ID of presumed homicide victim eludes Wisconsin investigators.
St. Croix County investigator Brent Standaert is in charge of the case.
On an overcast October Saturday in 2002, 12-year-old Keenan Blaisdell spotted a black garbage bag near two rocks while he was hiking a steep hill. He poked it with a stick, tearing the plastic. A small reddish skull rolled out.
At first, he and others thought it was from a deer. Then they saw the holes for the eyes and nose.
Now, nearly 10 years after Blaisdell and fellow Prior Lake Boy Scouts discovered the skull near Houlton, Wis. -- and after detectives recently chased one especially promising lead all the way to Japan -- investigators are back to square one. The skull's identity remains a mystery, and the St. Croix County Sheriff's Office is again asking for the public's help.
"If you know of a missing individual who might have fit the profile, or if you have any information that you [think] might help us, whether it's just a story that you've heard, or a comment, or rumor, we'd be happy to take that call and follow up," Sheriff John Shilts said. "Who knows where it might lead?"
The skull, found off Anderson Scout Camp Road, is stored in the evidence room of the St. Croix County Sheriff's Office in Hudson, Wis., waiting for identification and a proper burial.
It's likely the victim was slain and her body dismembered to hamper identification, Shilts said.
Other body parts were never found.
Leslie Eisenberg, a forensic anthropologist from Wisconsin who examined the skull for St. Croix County, determined that the woman was Asian or possibly American Indian, at least 35 years old, with mousey brown hair 2 1/2 to 3 inches long. She could have stood out in a crowd as looking different, investigators say.
"Because of widely spaced eyes, a broad nose, prominent forehead, and projecting lower jaw devoid of teeth, the person may have been typecast as mentally retarded or been ostracized from society," Eisenberg's report says.
Since she had no teeth and wore no dentures, she would have had to be careful with what she ate. Her jaw had been freshly fractured, likely around the time of her death, although those blows would not have killed her, according to investigators.
The skull was shipped for reconstruction to Dr. Emily Craig, a forensic anthropologist in Kentucky, in 2004. She cautioned that the reconstruction only "approximates" the person's facial shape and proportions.
"This is not like matching pictures on Facebook," she said. "An acquaintance of the deceased individual needs to see the reconstruction. They will mentally key on the shape and proportion."
The work of Eisenberg and Craig, however, led to a strong lead that had officials hopeful.
St. Croix County investigator Brent Standaert took the case in early 2011 when Dave Hake retired after nearly nine years as lead investigator. Soon after, a national database called the Doe Network contacted him to tell him of a resemblance between the reconstructed skull and a photo of an Asian immigrant, Nori Jenkins, who had disappeared from a Kansas hospital for the criminally insane in 1986. She hadn't been heard from since.
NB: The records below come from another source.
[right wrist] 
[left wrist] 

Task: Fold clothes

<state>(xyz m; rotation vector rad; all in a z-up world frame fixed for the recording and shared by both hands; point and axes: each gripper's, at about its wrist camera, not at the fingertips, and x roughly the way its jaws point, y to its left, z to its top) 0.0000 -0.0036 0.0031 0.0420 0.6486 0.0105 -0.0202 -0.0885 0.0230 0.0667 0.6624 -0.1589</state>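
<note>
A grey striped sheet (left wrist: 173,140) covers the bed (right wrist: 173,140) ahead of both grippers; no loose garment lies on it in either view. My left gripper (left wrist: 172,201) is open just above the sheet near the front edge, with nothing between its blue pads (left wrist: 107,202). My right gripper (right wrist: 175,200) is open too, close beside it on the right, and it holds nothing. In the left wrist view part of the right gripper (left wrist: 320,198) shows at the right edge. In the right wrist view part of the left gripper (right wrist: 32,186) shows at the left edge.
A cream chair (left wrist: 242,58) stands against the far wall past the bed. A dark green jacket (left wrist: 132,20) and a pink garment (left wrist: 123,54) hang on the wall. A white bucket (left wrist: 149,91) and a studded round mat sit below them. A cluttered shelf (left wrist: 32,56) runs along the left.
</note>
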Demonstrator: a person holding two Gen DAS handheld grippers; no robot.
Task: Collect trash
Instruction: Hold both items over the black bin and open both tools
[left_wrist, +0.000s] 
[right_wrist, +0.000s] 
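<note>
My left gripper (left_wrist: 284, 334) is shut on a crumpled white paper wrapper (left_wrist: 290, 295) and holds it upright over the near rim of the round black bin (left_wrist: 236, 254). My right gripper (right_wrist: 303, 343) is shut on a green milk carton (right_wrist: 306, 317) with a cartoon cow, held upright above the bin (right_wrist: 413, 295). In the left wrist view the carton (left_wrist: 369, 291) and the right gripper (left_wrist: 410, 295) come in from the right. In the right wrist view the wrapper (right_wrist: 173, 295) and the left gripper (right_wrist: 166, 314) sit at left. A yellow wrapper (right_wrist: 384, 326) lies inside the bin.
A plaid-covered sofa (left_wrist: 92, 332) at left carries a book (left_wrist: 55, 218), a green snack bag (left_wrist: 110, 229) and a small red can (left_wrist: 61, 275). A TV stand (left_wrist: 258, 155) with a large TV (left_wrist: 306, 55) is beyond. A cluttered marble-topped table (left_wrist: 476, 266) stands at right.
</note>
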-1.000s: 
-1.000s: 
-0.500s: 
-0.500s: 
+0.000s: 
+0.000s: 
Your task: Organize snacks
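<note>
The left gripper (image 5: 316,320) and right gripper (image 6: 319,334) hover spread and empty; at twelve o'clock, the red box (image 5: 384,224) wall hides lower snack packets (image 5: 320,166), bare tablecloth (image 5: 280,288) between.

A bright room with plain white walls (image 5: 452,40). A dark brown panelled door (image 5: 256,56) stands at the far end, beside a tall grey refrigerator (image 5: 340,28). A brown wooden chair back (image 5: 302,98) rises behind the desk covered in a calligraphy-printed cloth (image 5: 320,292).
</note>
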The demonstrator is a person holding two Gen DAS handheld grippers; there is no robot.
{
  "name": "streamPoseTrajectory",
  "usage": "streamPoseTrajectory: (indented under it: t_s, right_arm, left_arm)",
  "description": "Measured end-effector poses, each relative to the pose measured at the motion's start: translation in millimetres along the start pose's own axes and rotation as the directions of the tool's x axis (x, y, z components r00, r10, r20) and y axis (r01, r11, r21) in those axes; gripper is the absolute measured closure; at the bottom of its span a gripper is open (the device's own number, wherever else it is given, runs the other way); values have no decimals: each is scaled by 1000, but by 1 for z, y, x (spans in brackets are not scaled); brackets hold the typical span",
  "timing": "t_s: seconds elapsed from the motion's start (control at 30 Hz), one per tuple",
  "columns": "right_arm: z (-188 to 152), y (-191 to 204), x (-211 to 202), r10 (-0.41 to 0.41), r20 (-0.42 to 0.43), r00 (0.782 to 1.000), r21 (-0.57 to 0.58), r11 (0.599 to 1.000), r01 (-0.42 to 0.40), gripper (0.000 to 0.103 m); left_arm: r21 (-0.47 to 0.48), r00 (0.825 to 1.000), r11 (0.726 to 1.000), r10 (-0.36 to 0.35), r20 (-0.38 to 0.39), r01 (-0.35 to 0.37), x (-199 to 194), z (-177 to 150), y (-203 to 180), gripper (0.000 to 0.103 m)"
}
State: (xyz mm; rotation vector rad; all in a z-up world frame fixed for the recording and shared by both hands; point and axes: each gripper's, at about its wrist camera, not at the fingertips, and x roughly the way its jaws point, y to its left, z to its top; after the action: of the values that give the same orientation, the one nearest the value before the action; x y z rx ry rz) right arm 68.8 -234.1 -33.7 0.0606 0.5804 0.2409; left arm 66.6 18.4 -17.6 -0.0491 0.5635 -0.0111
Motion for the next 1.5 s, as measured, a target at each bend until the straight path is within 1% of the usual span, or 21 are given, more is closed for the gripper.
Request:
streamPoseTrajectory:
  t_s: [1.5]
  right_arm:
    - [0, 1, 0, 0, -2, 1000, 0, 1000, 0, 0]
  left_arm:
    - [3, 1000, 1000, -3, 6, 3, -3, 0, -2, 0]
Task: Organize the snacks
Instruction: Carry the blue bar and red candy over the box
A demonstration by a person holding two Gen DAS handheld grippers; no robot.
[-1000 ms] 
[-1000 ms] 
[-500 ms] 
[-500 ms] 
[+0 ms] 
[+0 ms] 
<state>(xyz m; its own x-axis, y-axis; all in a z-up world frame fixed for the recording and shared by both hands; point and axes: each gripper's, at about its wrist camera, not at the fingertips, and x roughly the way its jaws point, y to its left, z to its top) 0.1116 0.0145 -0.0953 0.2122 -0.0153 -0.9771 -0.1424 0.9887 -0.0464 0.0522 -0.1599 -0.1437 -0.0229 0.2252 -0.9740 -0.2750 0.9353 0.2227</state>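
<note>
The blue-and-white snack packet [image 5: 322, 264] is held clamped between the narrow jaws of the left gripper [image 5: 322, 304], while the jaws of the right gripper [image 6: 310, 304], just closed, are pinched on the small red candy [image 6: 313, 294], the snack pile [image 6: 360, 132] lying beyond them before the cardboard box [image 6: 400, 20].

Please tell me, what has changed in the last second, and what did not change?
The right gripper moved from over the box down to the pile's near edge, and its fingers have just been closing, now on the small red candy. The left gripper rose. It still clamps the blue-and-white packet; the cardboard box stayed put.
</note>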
Jenkins had married soldier Harold Jenkins of Topeka in Okinawa, in March 1959, and later became a U.S. citizen. In 1964, while Harold worked a late shift, she dressed her two toddlers in their best dresses and white anklets and strangled them with a belt.
Nori Jenkins was found not guilty by reason of insanity. She walked away from the Topeka State Hospital on July 20, 1986.
Standaert noted how much Jenkins' photo resembled the reconstruction, and also commented on other parallels between the women.
"Absolutely, the similarities are pretty striking when you see them side-by-side," the investigator said.
There was no DNA of Jenkins to compare to the skull, so Standaert turned to the FBI, the international police agency Interpol, and finally to Japanese police to ask Nori Jenkins' sister for a DNA sample to compare to the skull.
Japan's national police notified Standaert in April that DNA from Jenkins' sister was not a match.
At a time when the U.S. Department of Justice says an estimated 40,000 sets of unidentified human remains are held by medical examiners, Standaert now is left wondering about two parallel lost lives.
"You try to wrap your head around why on a small little road in a small little town in western Wisconsin, was this person dumped?" he said.
He has sifted through many leads and spent much time examining the life of Nori Jenkins, only to be left wondering how she could simply disappear. He also questions how a skull could show up and nobody would report a missing person.
"And, of course, you go to these national databases, and you see the hundreds upon hundreds of missing persons who are reported, and the unidentified remains that are out there," he said.
"And you're thinking in a country like the United States, why do we have so much of this going on?"